Wednesday, October 24, 2012

What the Debates Revealed

The debates are over and the sprint toward Election Day is underway. Why do we Americans love televised debates? And, why do we hate them?

The two easy answers are:

1. Debates are much anticipated and seem to be high stakes live television, with everything on the line; they are the ultimate reality game show.

2. Debates are usually a tedious rehashing of oft-stated positions and they have little to do with revealing a candidate’s talent for running the country’s gargantuan executive branch of the government for four years.

Although each debate was a separate event, with its own post-debate sound bites and spin, once they’re over they seem to quickly dissolve into what they were in context -- battles within a larger war of words. And, it’s easy for us to lump them together and see them as “the debates,” with an overall winner and loser.

As a 12-year-old political junkie in the making, I watched the groundbreaking 1960 debates between John F. Kennedy and Richard Nixon. Can’t say how many debates I might have missed since then, but it hasn’t been many. 

This year three debates pitted the presidential candidates against one another. One debate featured the two vice presidential candidates. To refresh your memory and provide a handy reference, here are my reviews of the four 90-minute debates of October 2012.
  • Click here to read, “Obama 9, Romney 3, with 3 rounds even.”
  • Click here to read, “Horses, Bayonets and Maybe a Bad Clam.”
Debates don’t really show us much about how a candidate would make decisions as president. They don’t necessarily expose a candidate’s true beliefs or their actual plans. Inevitably, what they do is reveal how the candidates look when they're under tremendous pressure.

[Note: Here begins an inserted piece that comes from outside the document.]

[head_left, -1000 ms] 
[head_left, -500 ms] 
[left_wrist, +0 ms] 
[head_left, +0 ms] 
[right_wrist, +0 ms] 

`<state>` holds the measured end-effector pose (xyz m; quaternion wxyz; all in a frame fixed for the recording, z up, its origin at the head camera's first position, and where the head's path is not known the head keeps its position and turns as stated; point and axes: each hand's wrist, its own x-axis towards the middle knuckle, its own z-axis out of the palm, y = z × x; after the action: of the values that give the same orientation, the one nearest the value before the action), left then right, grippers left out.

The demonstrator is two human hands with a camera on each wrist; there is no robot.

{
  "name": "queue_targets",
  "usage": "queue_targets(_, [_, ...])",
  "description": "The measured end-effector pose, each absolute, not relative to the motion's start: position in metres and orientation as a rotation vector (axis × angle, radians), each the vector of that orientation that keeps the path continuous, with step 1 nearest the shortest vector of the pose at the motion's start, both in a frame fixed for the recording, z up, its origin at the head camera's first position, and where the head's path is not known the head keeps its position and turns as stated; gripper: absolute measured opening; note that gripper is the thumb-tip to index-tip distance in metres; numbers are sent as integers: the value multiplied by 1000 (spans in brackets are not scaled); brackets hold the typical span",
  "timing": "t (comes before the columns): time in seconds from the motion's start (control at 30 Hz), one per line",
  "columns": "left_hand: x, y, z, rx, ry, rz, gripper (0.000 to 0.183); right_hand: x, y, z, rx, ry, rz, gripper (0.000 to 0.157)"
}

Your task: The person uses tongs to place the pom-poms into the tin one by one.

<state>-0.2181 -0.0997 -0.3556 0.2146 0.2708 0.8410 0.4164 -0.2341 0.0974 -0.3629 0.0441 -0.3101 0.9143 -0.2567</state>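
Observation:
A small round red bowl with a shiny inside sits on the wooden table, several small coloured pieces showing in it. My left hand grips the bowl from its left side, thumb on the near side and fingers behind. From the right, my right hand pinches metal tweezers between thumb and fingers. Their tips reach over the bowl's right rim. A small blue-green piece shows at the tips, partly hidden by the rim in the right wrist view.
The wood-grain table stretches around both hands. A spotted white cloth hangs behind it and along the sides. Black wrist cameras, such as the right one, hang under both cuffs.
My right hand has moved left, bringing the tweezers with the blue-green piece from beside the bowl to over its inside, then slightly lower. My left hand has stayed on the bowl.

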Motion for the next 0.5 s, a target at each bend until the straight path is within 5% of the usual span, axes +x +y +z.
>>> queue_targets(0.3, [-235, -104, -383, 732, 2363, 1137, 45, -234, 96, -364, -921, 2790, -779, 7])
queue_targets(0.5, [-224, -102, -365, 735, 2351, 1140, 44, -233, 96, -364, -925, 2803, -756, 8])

Whatever use that may be to voters, it’s clear we Americans love to hate the debates that occur near the end of presidential campaigns. Most of the time, it seems viewers are looking for the candidate they already prefer to say more things they like to hear. It's hard for me to imagine how anyone could be undecided at this late date, yet that's the audience the candidates' strategies are supposedly aimed at.

Like, if you don't know whether you want Mitt Romney or Barack Obama appointing the next Supreme Court justice, or deciding whether to go to war, then I don't know what anyone could say to settle your mind.

It could be the undecideds who intend to vote enjoy waiting to see which candidate will look the most uncomfortable under the bright lights of the debates ... then they decide accordingly.

Bottom line: Maybe the best thing about the debates is they are a familiar signal that the long campaign is almost over.